Trump defends his Syria retreat as 'strategically brilliant,' saying the Kurds are 'not angels' and have 'a lot of sand that they can play with'

Evan Vucci/APPresident Donald Trump in an Oval Office meeting on Tuesday.
  • President Donald Trump on Wednesday said the Kurds were “not angels” as he defended his decision to withdraw US troops from northeastern Syria.
  • Trump’s Syria retreat opened the door for a Turkish invasion of Syria that began last Wednesday and targets the Kurds.
  • “The Kurds are much safer right now.

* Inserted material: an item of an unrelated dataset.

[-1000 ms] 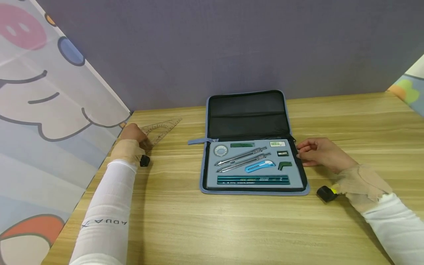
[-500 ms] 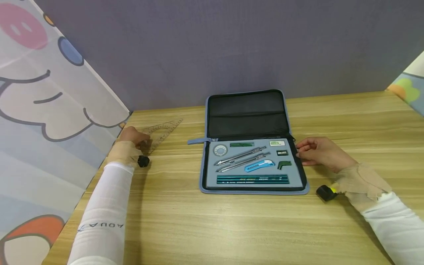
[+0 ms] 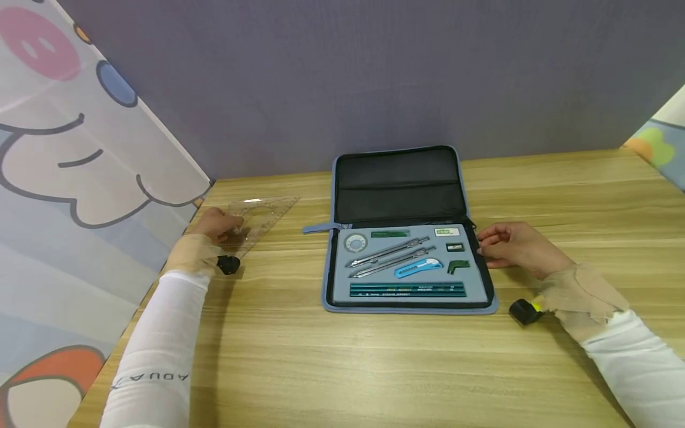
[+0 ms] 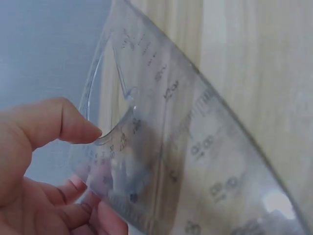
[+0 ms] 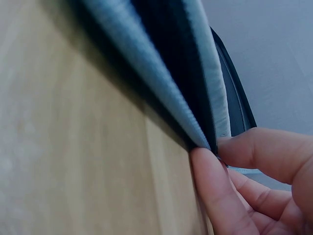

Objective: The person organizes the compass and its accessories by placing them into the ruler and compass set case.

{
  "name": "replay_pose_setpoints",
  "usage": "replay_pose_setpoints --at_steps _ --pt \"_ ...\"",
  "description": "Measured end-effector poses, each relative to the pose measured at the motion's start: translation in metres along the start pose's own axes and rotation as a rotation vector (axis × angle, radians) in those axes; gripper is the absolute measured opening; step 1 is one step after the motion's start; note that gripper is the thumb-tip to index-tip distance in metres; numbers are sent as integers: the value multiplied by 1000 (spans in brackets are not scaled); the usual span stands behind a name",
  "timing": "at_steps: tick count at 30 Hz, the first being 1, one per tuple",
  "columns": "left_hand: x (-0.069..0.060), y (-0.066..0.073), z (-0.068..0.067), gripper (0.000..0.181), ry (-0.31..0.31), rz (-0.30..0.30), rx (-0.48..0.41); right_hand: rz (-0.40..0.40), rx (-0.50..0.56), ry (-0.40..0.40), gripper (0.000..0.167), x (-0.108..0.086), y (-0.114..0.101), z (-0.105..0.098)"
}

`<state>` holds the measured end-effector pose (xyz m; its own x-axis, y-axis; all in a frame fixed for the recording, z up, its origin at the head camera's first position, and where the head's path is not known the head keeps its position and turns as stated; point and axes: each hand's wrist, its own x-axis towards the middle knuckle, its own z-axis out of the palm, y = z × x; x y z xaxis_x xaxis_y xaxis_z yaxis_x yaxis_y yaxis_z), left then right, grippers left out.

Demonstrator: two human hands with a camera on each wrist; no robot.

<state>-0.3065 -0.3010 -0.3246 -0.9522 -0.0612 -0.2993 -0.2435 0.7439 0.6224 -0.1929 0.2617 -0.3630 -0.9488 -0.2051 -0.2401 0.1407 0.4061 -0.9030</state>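
Observation:
My left hand [image 3: 215, 226] pinches a clear plastic set square [image 4: 190, 142] between thumb and fingers, at the left side of the table. Tilted, it carries printed numbers and a cut-out in its middle. At the right, my right hand [image 3: 515, 248] pinches the side edge of an open zip case [image 3: 401, 202], thumb and fingertips meeting on its rim in the right wrist view. The case's grey insert holds two compasses [image 3: 393, 261], a blue utility knife [image 3: 418, 267], dark green pencils [image 3: 408, 289], an eraser [image 3: 446, 232] and a sharpener [image 3: 455, 246].
Also in the insert are a round white piece [image 3: 355, 242], a green lead box [image 3: 390, 234] and a small green part [image 3: 458, 266]. A strap [image 3: 321, 227] sticks out leftward. Behind the wooden table [image 3: 342, 368] stands a grey panel [image 3: 364, 77]; a cartoon-printed sheet [image 3: 80, 249] borders the left.
My left hand has shifted slightly left and toward me, and the set square has turned so its face shows differently. My right hand and the case stay nearly still.

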Motion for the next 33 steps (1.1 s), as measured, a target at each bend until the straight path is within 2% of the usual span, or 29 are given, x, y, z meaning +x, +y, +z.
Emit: replay_pose_setpoints --at_steps 3,10,16,20,26,33 --pt "-1 -1 1 15 -8 2 -40 -4 -8 -1 39 -1 0 -1" --pt "-10 -5 0 24 -50 27 -100 14 -9 0 41 -1 2 0" --pt "-16 -7 1 36 -83 90 -135 13 -5 -1 40 -2 3 2" --pt "-22 -6 2 33 -67 149 -99 12 3 -1 41 -3 4 3" --pt "-33 2 -1 27 -50 246 -94 4 1 4 40 -2 3 2" --pt "-40 9 -2 33 -4 253 -105 1 13 -3 41 -2 -2 -1"
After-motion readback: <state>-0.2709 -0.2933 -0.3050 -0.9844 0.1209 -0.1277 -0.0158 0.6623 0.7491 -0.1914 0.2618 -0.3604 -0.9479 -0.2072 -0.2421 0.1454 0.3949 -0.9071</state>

But the Kurds know how to fight, and as I said, they’re not angels,” Trump said.
  • “They have got a lot of sand over there,” Trump continued. “So there’s a lot of sand that they can play with.”
  • The Kurdish-led Syrian Democratic Forces bore the brunt of the US-led campaign against the terrorist group ISIS, losing roughly 11,000 fighters.

President Donald Trump on Wednesday defended his decision to abandon the Kurds, who bore the brunt of the US-led campaign against the terrorist group ISIS and lost roughly 11,000 fighters, by saying they’re “not angels.”

During a meeting with Italian President Sergio Mattarella, Trump downplayed Turkey’s invasion of Syria that began last Wednesday, saying that “it’s not our border” and that it “has nothing to do with us.”

“The Kurds are much safer right now. But the Kurds know how to fight, and as I said, they’re not angels,” he added.

“They have got a lot of sand over there,” Trump continued. “So there’s a lot of sand that they can play with.”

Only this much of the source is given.